# [Your task]
Make an exact copy of all the data.

BEGIN Supplied material

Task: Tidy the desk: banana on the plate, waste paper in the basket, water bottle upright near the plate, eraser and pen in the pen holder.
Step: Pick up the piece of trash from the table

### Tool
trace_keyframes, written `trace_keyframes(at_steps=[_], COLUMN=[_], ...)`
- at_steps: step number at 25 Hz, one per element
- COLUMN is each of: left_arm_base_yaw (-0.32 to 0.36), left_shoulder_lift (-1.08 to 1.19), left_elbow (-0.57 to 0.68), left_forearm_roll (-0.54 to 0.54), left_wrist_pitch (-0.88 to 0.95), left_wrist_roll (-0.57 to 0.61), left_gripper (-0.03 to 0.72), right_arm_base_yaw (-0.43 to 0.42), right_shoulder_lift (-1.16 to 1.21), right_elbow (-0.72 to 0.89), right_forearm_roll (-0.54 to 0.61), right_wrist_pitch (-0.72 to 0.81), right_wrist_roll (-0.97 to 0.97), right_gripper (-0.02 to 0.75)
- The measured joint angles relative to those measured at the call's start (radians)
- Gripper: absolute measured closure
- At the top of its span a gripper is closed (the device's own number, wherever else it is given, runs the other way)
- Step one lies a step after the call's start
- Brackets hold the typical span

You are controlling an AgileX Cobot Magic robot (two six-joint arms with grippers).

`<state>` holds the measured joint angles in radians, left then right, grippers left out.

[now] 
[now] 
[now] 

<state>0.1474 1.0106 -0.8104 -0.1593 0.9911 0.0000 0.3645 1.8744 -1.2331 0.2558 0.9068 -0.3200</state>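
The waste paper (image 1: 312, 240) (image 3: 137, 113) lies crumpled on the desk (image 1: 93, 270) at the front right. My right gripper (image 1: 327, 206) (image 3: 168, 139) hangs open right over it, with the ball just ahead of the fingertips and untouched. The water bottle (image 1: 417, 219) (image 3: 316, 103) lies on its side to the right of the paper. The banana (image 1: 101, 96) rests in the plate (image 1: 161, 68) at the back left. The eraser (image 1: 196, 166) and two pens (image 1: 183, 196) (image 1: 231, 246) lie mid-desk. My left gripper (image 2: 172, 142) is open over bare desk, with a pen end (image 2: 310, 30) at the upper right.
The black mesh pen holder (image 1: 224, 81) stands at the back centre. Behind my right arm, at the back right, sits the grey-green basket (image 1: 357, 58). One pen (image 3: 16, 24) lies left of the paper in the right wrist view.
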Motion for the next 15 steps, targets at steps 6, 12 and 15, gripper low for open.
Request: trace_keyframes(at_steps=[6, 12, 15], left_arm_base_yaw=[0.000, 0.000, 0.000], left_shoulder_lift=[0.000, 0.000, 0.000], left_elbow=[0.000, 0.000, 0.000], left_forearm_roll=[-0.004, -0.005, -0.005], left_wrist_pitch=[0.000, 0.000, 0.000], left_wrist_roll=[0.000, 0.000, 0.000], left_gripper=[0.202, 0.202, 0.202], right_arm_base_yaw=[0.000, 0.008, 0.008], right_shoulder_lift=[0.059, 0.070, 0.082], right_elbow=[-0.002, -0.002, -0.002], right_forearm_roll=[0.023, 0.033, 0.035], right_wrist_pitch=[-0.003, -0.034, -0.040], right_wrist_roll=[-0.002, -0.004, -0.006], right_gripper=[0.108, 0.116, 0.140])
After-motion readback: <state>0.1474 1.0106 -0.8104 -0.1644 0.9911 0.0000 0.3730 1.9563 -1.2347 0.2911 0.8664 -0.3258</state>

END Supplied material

# [Solution below]
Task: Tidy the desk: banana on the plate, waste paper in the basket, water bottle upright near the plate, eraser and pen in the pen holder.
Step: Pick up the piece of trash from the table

### Tool
trace_keyframes, written `trace_keyframes(at_steps=[_], COLUMN=[_], ...)`
- at_steps: step number at 25 Hz, one per element
- COLUMN is each of: left_arm_base_yaw (-0.32 to 0.36), left_shoulder_lift (-1.08 to 1.19), left_elbow (-0.57 to 0.68), left_forearm_roll (-0.54 to 0.54), left_wrist_pitch (-0.88 to 0.95), left_wrist_roll (-0.57 to 0.61), left_gripper (-0.03 to 0.72), right_arm_base_yaw (-0.43 to 0.42), right_shoulder_lift (-1.16 to 1.21), right_elbow (-0.72 to 0.89), right_forearm_roll (-0.54 to 0.61), right_wrist_pitch (-0.72 to 0.81), right_wrist_roll (-0.97 to 0.97), right_gripper (-0.02 to 0.75)
- The measured joint angles relative to those measured at the call's start (radians)
- Gripper: absolute measured closure
- At the top of its span a gripper is closed (the device's own number, wherever else it is given, runs the other way)
- Step one lies a step after the call's start
- Brackets hold the typical span

You are controlling an AgileX Cobot Magic robot (two six-joint arms with grippers).

`<state>` holds the measured joint angles in radians, left then right, grippers left out.

[now] 
[now] 
[now] 

<state>0.1474 1.0106 -0.8104 -0.1593 0.9911 0.0000 0.3645 1.8744 -1.2331 0.2558 0.9068 -0.3200</state>
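The waste paper (image 1: 312, 240) (image 3: 137, 113) lies crumpled on the desk (image 1: 93, 270) at the front right. My right gripper (image 1: 327, 206) (image 3: 168, 139) hangs open right over it, with the ball just ahead of the fingertips and untouched. The water bottle (image 1: 417, 219) (image 3: 316, 103) lies on its side to the right of the paper. The banana (image 1: 101, 96) rests in the plate (image 1: 161, 68) at the back left. The eraser (image 1: 196, 166) and two pens (image 1: 183, 196) (image 1: 231, 246) lie mid-desk. My left gripper (image 2: 172, 142) is open over bare desk, with a pen end (image 2: 310, 30) at the upper right.
The black mesh pen holder (image 1: 224, 81) stands at the back centre. Behind my right arm, at the back right, sits the grey-green basket (image 1: 357, 58). One pen (image 3: 16, 24) lies left of the paper in the right wrist view.
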Motion for the next 15 steps, targets at steps 6, 12 and 15, gripper low for open.
Request: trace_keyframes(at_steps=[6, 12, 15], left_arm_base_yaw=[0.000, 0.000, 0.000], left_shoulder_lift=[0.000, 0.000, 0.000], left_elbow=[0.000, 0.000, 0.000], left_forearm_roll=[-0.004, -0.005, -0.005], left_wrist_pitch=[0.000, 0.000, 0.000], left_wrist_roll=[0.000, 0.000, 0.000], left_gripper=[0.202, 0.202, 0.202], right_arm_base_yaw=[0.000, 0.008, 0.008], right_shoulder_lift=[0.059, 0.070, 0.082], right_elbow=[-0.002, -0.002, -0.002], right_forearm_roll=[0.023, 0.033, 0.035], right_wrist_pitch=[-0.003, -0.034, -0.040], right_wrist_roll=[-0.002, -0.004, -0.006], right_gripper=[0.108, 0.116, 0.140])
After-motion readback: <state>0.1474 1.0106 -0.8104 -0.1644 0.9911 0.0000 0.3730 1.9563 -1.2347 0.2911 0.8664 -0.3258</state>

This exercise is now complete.